Don’t visit sites that are run by exterminators or designed to sell you something. Don’t trust AI—it’s here to make us less intelligent, more lazy and less resourceful, not to help us. These are dangerous times and AI is one of the biggest threats to our continued existence and intelligence as a species.
And don’t do anything an “influencer” suggests; I have found them to be the biggest source of misinformation on the Web. Current gardening books have also mostly proven themselves to be prone to printing old information (see: bats), mis-information and rumors. This is a great time to teach kids how to look up things on their own, before that knowledge is forgotten.
What does work: Dragonflies, aka, “the mosquito hawk”. Tied with songbirds for mosquito eradication skills, all you need to do is set up perches for them throughout your garden. You’ll find lots of perch designs online.
Songbirds: It’s been estimated that many songbird species would be wiped out if mosquito control ever became 100% effective. But to have these welcome visitors do their job in your garden, DO NOT put up seed feeders. If the birds fill up on seed, they won’t bother to eat your bugs. Yes, people enjoy watching the birds at their feeders, but it is 100% for human amusement, spreads avian disease, and the spilled seed attracts mice, rats, Evil Squirrels, groundhogs, rabid raccoons and deer—just to name a few.

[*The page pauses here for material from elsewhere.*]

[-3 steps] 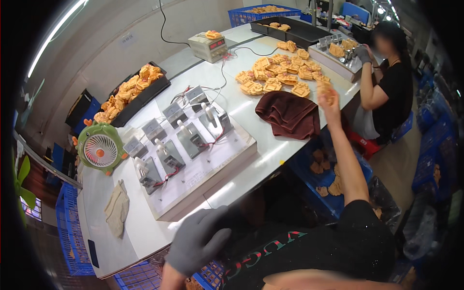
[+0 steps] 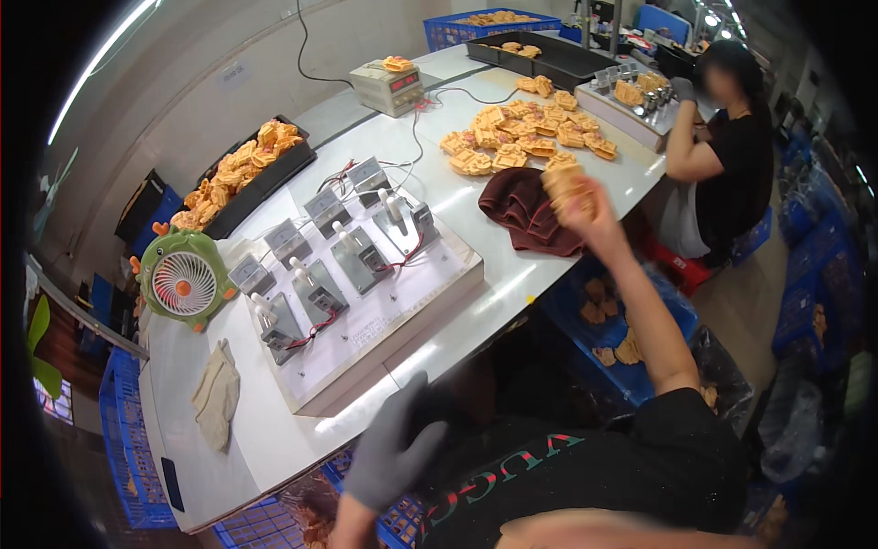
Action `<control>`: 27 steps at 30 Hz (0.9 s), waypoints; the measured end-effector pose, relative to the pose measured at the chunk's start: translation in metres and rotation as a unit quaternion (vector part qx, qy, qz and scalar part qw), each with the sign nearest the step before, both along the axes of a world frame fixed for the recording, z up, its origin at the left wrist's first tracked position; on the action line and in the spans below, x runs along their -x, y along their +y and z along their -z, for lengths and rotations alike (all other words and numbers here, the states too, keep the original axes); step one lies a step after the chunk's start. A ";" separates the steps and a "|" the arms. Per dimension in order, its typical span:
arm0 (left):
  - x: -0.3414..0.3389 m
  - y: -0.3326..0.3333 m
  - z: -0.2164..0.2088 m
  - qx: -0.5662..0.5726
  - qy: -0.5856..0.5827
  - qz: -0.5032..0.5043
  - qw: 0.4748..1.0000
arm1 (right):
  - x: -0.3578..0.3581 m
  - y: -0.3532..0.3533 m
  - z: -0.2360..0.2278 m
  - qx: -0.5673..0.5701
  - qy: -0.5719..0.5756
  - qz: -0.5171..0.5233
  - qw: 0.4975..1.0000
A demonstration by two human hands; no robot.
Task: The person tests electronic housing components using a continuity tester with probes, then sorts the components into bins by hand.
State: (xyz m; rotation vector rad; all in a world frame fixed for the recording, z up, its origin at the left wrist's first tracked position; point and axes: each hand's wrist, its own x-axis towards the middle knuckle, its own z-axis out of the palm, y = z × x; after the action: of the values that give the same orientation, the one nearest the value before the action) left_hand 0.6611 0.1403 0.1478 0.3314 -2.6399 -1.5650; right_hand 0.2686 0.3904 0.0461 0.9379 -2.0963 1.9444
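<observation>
My right hand [image 2: 590, 215], bare, grips an orange-yellow moulded plastic piece [image 2: 561, 180] above a dark brown cloth [image 2: 519, 212]. Beyond it on the white table [image 2: 512, 279], similar pieces [image 2: 517, 133] lie in a loose heap. In a grey glove, my left hand [image 2: 398, 453] is at the near table edge, fingers stretched and thumb apart, holding nothing. Between the hands and the back of the table sits a test board [image 2: 384, 316] with several toggle clamps, small panel meters and red and black wires.
A green fan [image 2: 186, 279], a beige cloth [image 2: 216, 395] and a black tray [image 2: 265, 188] of orange pieces are at left. A power supply box [image 2: 386, 89] stands at the back. At right, a co-worker [image 2: 727, 165] sits by another board; a blue crate [image 2: 631, 375] is below the edge.
With the plastic piece in it, my right hand has moved left and nearer, from beside the heap to over the brown cloth. My left hand has shifted slightly right.
</observation>
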 end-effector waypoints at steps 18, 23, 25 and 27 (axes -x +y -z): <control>-0.078 -0.030 0.142 -0.170 0.152 -0.267 0.936 | 0.012 -0.095 0.026 -0.462 0.009 0.242 0.853; -0.085 -0.028 0.153 -0.024 0.096 -0.275 0.956 | 0.016 -0.102 0.081 -0.420 0.160 0.233 0.862; -0.084 -0.024 0.158 -0.104 0.099 -0.278 0.950 | 0.021 -0.100 0.082 -0.367 0.168 0.261 0.877; -0.084 -0.019 0.157 -0.118 0.088 -0.298 0.943 | 0.030 -0.100 0.076 -0.362 0.160 0.286 0.873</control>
State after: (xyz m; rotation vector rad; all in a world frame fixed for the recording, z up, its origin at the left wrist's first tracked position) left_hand 0.7453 0.1216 -0.0088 0.8624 -1.9487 -1.5883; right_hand 0.2390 0.2909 -0.0303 0.5472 -2.5135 0.6627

Instead, put up lots of nesting boxes and birdbaths where you can see them. Now THAT’S a productive show! And it’s perfectly alright to let them feed on your garden’s sunflower heads; in fact, it reinforces their ability to find food in the wild.
Away from home: wear permethrin treated protective clothing to cover most of your exposed areas. (This is even more effective against ticks; a good (commercial) source for more information is Insect Shield dot com.)
Treat exposed areas like your face with an oil of lemon eucalyptus mosquito product. Proven to be as effective as the nasty and toxic chemical DEET in field trials, it is THE safe and non-toxic mosquito repellant. You will find dozens of other plant derived mosquito repellants on the market, but none have been proven to work. Oil of lemon eucalyptus is a godsend for those of us trying to avoid toxins in an intelligent way.
Or grow your own! Any lemon scented herb: Lemon scented thyme, lemon balm, lemon scented verbena—even lemon scented geranium, which is the famous “mosquito repelling plant” we used to see in magazine ads. But to use them effectively, you have to harvest some branches, crush up the leaves and rub them on exposed areas. Grow lots and don’t miss a spot; only covered areas are protected.